§ What needs to be done
From the data below, return all lines holding the string "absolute".

§ Data segment
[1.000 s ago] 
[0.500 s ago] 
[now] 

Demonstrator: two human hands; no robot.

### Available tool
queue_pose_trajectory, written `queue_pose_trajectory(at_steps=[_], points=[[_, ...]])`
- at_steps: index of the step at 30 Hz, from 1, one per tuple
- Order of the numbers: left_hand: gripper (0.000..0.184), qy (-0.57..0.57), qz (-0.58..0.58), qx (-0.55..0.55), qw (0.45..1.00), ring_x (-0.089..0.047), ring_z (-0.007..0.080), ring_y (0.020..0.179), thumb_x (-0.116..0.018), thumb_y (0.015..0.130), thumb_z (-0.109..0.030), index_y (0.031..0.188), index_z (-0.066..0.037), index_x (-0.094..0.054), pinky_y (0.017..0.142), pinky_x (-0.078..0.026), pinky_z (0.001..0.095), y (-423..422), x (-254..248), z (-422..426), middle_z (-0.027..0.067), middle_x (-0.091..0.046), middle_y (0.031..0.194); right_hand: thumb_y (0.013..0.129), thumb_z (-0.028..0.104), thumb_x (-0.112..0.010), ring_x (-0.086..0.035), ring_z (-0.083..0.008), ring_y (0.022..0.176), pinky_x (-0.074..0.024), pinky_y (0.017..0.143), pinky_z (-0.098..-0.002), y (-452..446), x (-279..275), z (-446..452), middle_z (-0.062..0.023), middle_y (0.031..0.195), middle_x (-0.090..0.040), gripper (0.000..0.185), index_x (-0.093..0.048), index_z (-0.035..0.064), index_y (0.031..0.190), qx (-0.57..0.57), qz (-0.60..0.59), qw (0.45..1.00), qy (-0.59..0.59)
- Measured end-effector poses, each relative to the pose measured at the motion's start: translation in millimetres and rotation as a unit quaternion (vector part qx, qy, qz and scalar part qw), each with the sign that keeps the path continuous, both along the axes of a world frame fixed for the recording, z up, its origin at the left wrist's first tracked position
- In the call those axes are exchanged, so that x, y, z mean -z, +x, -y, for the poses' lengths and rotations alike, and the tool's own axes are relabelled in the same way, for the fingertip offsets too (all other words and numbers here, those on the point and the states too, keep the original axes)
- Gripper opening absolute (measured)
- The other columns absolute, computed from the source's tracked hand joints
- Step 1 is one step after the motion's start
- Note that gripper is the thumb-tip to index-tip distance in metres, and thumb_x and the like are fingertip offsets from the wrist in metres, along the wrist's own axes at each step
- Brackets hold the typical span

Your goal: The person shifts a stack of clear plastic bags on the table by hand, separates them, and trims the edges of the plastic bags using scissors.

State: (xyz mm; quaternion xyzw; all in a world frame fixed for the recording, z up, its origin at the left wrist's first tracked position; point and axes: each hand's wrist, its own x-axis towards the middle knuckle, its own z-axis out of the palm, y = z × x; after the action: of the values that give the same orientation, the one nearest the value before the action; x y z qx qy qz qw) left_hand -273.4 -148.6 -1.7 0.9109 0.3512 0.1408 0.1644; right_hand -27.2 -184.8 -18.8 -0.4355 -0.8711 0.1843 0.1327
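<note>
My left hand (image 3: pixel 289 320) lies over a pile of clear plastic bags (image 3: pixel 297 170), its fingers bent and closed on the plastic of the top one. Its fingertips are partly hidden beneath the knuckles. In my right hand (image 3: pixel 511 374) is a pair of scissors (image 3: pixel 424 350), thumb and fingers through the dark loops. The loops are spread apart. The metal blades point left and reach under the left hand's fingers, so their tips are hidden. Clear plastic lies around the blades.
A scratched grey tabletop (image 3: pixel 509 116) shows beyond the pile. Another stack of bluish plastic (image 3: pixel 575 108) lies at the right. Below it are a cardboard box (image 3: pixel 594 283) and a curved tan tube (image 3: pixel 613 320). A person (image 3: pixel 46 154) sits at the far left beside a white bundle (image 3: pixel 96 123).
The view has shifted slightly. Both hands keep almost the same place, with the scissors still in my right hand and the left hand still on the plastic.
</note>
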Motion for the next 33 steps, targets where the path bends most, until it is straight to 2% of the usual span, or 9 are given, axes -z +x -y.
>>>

§ Answer for this exercise
- Gripper opening absolute (measured)
- The other columns absolute, computed from the source's tracked hand joints

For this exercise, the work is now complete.